- [Task requirements] Could you retype all of the data below exactly as given?

- [Data excerpt]
[Start of section]
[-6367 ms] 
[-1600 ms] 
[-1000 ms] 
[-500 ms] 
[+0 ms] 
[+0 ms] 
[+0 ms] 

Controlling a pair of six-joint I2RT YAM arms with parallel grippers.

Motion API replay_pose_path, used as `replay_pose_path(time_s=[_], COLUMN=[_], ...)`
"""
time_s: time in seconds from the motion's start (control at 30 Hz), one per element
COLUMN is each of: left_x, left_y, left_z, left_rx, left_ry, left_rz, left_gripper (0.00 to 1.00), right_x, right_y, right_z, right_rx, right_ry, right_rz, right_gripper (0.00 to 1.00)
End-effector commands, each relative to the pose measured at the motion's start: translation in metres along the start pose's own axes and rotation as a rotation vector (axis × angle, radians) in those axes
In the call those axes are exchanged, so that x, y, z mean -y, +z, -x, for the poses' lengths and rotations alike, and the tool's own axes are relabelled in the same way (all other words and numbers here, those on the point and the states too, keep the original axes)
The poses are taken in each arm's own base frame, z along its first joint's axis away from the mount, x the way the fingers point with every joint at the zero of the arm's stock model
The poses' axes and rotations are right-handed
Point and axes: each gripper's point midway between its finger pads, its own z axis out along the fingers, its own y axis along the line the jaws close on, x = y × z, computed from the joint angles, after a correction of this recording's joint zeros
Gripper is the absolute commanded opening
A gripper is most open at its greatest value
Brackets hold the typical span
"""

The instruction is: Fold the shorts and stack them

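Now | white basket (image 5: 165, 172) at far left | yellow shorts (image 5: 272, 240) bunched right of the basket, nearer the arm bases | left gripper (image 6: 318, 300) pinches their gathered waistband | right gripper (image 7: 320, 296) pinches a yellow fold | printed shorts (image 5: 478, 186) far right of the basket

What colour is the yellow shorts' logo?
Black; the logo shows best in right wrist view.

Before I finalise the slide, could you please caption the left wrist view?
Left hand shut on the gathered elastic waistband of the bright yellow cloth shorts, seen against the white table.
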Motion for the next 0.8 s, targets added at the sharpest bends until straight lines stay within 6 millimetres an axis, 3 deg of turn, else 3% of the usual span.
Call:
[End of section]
- [Result of this task]
[-6367 ms] 
[-1600 ms] 
[-1000 ms] 
[-500 ms] 
[+0 ms] 
[+0 ms] 
[+0 ms] 

Controlling a pair of six-joint I2RT YAM arms with parallel grippers.

Motion API replay_pose_path, used as `replay_pose_path(time_s=[_], COLUMN=[_], ...)`
"""
time_s: time in seconds from the motion's start (control at 30 Hz), one per element
COLUMN is each of: left_x, left_y, left_z, left_rx, left_ry, left_rz, left_gripper (0.00 to 1.00), right_x, right_y, right_z, right_rx, right_ry, right_rz, right_gripper (0.00 to 1.00)
End-effector commands, each relative to the pose measured at the motion's start: translation in metres along the start pose's own axes and rotation as a rotation vector (axis × angle, radians) in those axes
In the call those axes are exchanged, so that x, y, z mean -y, +z, -x, for the poses' lengths and rotations alike, and the tool's own axes are relabelled in the same way (all other words and numbers here, those on the point and the states too, keep the original axes)
The poses are taken in each arm's own base frame, z along its first joint's axis away from the mount, x the way the fingers point with every joint at the zero of the arm's stock model
The poses' axes and rotations are right-handed
Point and axes: each gripper's point midway between its finger pads, its own z axis out along the fingers, its own y axis along the line the jaws close on, x = y × z, computed from the joint angles, after a correction of this recording's joint zeros
Gripper is the absolute commanded opening
A gripper is most open at its greatest value
Brackets hold the typical span
"""

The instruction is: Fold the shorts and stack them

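Now | white basket (image 5: 165, 172) at far left | yellow shorts (image 5: 272, 240) bunched right of the basket, nearer the arm bases | left gripper (image 6: 318, 300) pinches their gathered waistband | right gripper (image 7: 320, 296) pinches a yellow fold | printed shorts (image 5: 478, 186) far right of the basket

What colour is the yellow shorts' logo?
Black; the logo shows best in right wrist view.

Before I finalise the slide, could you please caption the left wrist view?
Left hand shut on the gathered elastic waistband of the bright yellow cloth shorts, seen against the white table.
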Motion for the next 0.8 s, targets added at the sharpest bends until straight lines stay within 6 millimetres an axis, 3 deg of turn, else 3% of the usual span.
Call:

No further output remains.